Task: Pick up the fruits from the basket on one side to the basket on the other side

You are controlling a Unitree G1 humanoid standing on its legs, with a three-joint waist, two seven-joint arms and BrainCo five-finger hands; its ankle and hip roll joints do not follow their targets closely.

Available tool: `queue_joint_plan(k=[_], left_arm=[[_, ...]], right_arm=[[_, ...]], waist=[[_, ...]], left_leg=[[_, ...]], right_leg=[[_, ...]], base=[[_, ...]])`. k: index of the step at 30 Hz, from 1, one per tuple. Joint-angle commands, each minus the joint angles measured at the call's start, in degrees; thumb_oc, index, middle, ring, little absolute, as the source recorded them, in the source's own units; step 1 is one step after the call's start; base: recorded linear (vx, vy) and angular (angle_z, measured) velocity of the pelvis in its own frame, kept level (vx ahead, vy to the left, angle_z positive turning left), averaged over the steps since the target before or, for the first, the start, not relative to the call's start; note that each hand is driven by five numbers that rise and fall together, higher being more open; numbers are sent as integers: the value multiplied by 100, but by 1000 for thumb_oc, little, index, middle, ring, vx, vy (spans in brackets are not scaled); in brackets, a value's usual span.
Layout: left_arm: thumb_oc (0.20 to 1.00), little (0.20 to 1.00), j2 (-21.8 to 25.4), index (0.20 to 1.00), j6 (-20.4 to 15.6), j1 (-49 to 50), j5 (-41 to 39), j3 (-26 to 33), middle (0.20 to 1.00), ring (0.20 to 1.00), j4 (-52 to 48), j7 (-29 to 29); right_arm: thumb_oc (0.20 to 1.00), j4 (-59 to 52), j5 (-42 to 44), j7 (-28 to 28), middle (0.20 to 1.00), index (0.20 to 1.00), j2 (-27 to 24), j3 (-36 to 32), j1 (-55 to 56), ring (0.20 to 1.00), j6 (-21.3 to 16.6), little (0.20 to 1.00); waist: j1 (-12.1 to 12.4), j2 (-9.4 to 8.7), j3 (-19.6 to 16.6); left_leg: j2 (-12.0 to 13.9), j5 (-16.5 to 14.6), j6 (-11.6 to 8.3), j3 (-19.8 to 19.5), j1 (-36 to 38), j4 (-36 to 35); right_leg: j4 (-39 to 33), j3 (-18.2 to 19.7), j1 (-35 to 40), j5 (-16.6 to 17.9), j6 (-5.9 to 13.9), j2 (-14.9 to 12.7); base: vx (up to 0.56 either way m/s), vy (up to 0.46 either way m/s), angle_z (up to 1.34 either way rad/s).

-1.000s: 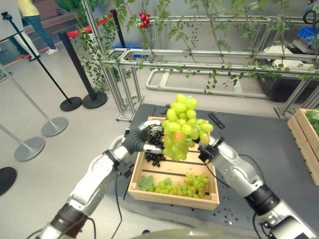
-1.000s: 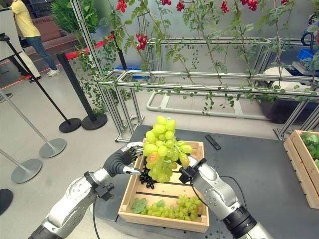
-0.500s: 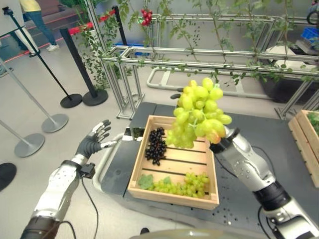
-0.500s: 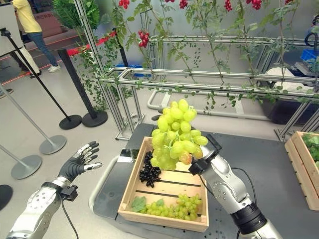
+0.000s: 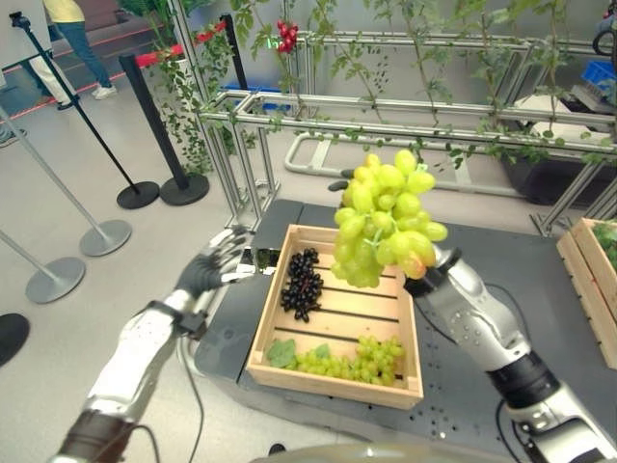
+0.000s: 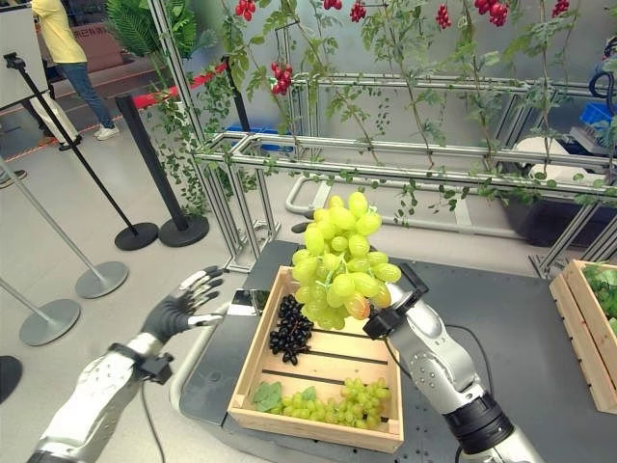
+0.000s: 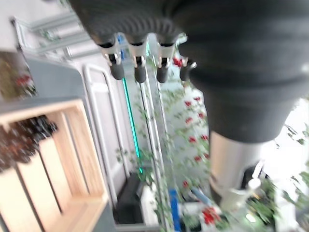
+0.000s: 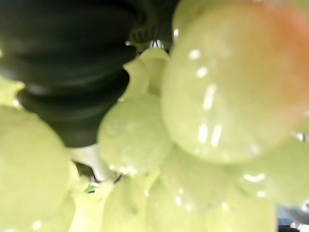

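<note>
While aloft — green grape bunch (image 5: 384, 224)

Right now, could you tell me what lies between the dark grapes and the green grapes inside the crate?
Bare wooden slats, in both eye views.

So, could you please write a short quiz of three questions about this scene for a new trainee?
1. True or false: the right hand holds the green grape bunch above the wooden crate.
2. Which fruit lies in the crate near its far left corner? A) dark grapes B) bananas C) oranges
3. Fill in: the left hand is ____, holding nothing.

Key: 1 true; 2 A; 3 open
</note>
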Motion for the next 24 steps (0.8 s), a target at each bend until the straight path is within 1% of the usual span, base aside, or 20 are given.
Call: queue_joint_plan(k=[1, 2, 3, 4, 5, 7, 8, 9, 12, 14, 24], left_arm=[[1000, 1000, 176, 1000, -152, -659, -436, -231, 1000, 1000, -176, -215], [1000, 1000, 165, 1000, -114, -777, -508, -393, 1000, 1000, -246, -280], [1000, 1000, 106, 1000, -25, -1049, -682, -765, 1000, 1000, -371, -388], [1000, 1000, 105, 1000, -27, -1061, -685, -774, 1000, 1000, -365, -388], [1000, 1000, 55, 1000, 54, -1323, -834, -1088, 1000, 1000, -411, -452], [1000, 1000, 13, 1000, 72, -1422, -872, -1222, 1000, 1000, -395, -466], [1000, 1000, -40, 1000, 140, -1601, -971, -1474, 1000, 1000, -463, -514], [1000, 1000, -42, 1000, 138, -1606, -972, -1478, 1000, 1000, -460, -514], [1000, 1000, -173, 1000, 227, -1748, -1160, -1774, 1000, 1000, -555, -547], [1000, 1000, -219, 1000, 268, -1810, -1249, -1868, 1000, 1000, -595, -542], [1000, 1000, -237, 1000, 343, -2010, -1489, -2132, 1000, 1000, -673, -557]], right_arm=[[200, -504, 50, 50, 200, 200, 185, -18, -651, 200, -364, 200], [200, -502, 32, 50, 200, 200, 213, 25, -662, 200, -366, 200], [200, -515, 2, 67, 200, 200, 240, 94, -672, 200, -354, 200], [200, -515, 2, 68, 200, 200, 238, 86, -672, 200, -355, 200], [200, -518, -2, 77, 200, 200, 259, 152, -690, 200, -344, 200], [200, -517, -1, 86, 200, 200, 254, 172, -690, 200, -334, 200], [200, -524, 15, 103, 200, 200, 247, 248, -691, 200, -318, 200], [200, -524, 15, 104, 200, 200, 245, 245, -691, 200, -318, 200], [200, -588, 103, 120, 200, 200, 248, 298, -706, 200, -328, 200], [200, -591, 140, 102, 200, 200, 256, 306, -736, 200, -356, 200], [200, -610, 154, 83, 200, 200, 238, 315, -737, 200, -395, 200]], waist=[[-7, -249, -205], [-16, -254, -207], [-28, -264, -203], [-22, -264, -200], [-40, -270, -186], [-44, -275, -177], [-70, -280, -166], [-66, -279, -164], [-108, -287, -155], [-133, -285, -150], [-174, -273, -148]], left_leg=[[-2, -385, 61, -76, 60, 207], [-3, -381, 61, -87, 60, 205], [-5, -368, 61, -95, 54, 200], [-5, -368, 61, -96, 54, 200], [-7, -359, 58, -108, 45, 200], [-13, -358, 60, -110, 45, 199], [-16, -359, 64, -110, 44, 192], [-16, -359, 64, -109, 46, 191], [-13, -363, 74, -100, 50, 179], [-7, -368, 77, -104, 50, 183], [5, -370, 73, -97, 52, 177]], right_leg=[[320, -233, -276, 185, 514, -539], [321, -233, -274, 185, 513, -540], [323, -241, -272, 187, 509, -541], [322, -242, -271, 186, 509, -541], [328, -250, -273, 195, 512, -541], [332, -245, -280, 200, 516, -540], [327, -231, -288, 211, 519, -537], [327, -230, -288, 211, 519, -537], [331, -212, -305, 216, 524, -525], [328, -198, -320, 216, 522, -522], [320, -176, -319, 206, 516, -508]], base=[[0, 0, 0], [0, 0, 0], [0, 0, 0], [0, 0, 0], [0, 0, 0], [0, 0, 0], [0, 0, 0], [0, 0, 0], [0, 0, 0], [0, 0, 0], [0, 0, 0]])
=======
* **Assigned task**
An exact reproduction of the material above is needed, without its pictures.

* **Written answer**
Task: Pick up the fruits from the basket on one side to the basket on the other side

You are controlling a Unitree G1 humanoid standing on its legs, with a three-joint waist, two seven-joint arms and BrainCo five-finger hands; its ankle and hip roll joints do not follow their targets closely.

Available tool: `queue_joint_plan(k=[_], left_arm=[[_, ...]], right_arm=[[_, ...]], waist=[[_, ...]], left_leg=[[_, ...]], right_leg=[[_, ...]], base=[[_, ...]])`. k: index of the step at 30 Hz, from 1, one per tuple. Joint-angle commands, each minus the joint angles measured at the call's start, in degrees; thumb_oc, index, middle, ring, little absolute, as the source recorded them, in the source's own units; step 1 is one step after the call's start; base: recorded linear (vx, vy) and angular (angle_z, measured) velocity of the pelvis in its own frame, kept level (vx ahead, vy to the left, angle_z positive turning left), averaged over the steps since the target before or, for the first, the start, not relative to the call's start; note that each hand is driven by five numbers that rise and fall together, higher being more open; numbers are sent as integers: the value multiplied by 100, but by 1000 for thumb_oc, little, index, middle, ring, vx, vy (spans in brackets are not scaled); in brackets, a value's usual span.
Layout: left_arm: thumb_oc (0.20 to 1.00), little (0.20 to 1.00), j2 (-21.8 to 25.4), index (0.20 to 1.00), j6 (-20.4 to 15.6), j1 (-49 to 50), j5 (-41 to 39), j3 (-26 to 33), middle (0.20 to 1.00), ring (0.20 to 1.00), j4 (-52 to 48), j7 (-29 to 29); right_arm: thumb_oc (0.20 to 1.00), j4 (-59 to 52), j5 (-42 to 44), j7 (-28 to 28), middle (0.20 to 1.00), index (0.20 to 1.00), j2 (-27 to 24), j3 (-36 to 32), j1 (-55 to 56), ring (0.20 to 1.00), j6 (-21.3 to 16.6), little (0.20 to 1.00); waist: j1 (-12.1 to 12.4), j2 (-9.4 to 8.7), j3 (-19.6 to 16.6); left_leg: j2 (-12.0 to 13.9), j5 (-16.5 to 14.6), j6 (-11.6 to 8.3), j3 (-19.8 to 19.5), j1 (-36 to 38), j4 (-36 to 35); right_leg: j4 (-39 to 33), j3 (-18.2 to 19.7), j1 (-35 to 40), j5 (-16.6 to 17.9), j6 (-5.9 to 13.9), j2 (-14.9 to 12.7); base: vx (up to 0.56 either way m/s), vy (up to 0.46 either way m/s), angle_z (up to 1.34 either way rad/s).

-1.000s: 
-1.000s: 
-0.500s: 
-0.500s: 
+0.000s: 
+0.000s: 
+0.000s: 
+0.000s: 

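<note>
While aloft — green grape bunch (image 5: 384, 224)

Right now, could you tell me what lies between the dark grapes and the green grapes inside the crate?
Bare wooden slats, in both eye views.

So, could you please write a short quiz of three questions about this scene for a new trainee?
1. True or false: the right hand holds the green grape bunch above the wooden crate.
2. Which fruit lies in the crate near its far left corner? A) dark grapes B) bananas C) oranges
3. Fill in: the left hand is ____, holding nothing.

Key: 1 true; 2 A; 3 open
</note>
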Motion for the next 24 steps (0.8 s), a target at each bend until the straight path is within 1% of the usual span, base aside, or 20 are given.
Call: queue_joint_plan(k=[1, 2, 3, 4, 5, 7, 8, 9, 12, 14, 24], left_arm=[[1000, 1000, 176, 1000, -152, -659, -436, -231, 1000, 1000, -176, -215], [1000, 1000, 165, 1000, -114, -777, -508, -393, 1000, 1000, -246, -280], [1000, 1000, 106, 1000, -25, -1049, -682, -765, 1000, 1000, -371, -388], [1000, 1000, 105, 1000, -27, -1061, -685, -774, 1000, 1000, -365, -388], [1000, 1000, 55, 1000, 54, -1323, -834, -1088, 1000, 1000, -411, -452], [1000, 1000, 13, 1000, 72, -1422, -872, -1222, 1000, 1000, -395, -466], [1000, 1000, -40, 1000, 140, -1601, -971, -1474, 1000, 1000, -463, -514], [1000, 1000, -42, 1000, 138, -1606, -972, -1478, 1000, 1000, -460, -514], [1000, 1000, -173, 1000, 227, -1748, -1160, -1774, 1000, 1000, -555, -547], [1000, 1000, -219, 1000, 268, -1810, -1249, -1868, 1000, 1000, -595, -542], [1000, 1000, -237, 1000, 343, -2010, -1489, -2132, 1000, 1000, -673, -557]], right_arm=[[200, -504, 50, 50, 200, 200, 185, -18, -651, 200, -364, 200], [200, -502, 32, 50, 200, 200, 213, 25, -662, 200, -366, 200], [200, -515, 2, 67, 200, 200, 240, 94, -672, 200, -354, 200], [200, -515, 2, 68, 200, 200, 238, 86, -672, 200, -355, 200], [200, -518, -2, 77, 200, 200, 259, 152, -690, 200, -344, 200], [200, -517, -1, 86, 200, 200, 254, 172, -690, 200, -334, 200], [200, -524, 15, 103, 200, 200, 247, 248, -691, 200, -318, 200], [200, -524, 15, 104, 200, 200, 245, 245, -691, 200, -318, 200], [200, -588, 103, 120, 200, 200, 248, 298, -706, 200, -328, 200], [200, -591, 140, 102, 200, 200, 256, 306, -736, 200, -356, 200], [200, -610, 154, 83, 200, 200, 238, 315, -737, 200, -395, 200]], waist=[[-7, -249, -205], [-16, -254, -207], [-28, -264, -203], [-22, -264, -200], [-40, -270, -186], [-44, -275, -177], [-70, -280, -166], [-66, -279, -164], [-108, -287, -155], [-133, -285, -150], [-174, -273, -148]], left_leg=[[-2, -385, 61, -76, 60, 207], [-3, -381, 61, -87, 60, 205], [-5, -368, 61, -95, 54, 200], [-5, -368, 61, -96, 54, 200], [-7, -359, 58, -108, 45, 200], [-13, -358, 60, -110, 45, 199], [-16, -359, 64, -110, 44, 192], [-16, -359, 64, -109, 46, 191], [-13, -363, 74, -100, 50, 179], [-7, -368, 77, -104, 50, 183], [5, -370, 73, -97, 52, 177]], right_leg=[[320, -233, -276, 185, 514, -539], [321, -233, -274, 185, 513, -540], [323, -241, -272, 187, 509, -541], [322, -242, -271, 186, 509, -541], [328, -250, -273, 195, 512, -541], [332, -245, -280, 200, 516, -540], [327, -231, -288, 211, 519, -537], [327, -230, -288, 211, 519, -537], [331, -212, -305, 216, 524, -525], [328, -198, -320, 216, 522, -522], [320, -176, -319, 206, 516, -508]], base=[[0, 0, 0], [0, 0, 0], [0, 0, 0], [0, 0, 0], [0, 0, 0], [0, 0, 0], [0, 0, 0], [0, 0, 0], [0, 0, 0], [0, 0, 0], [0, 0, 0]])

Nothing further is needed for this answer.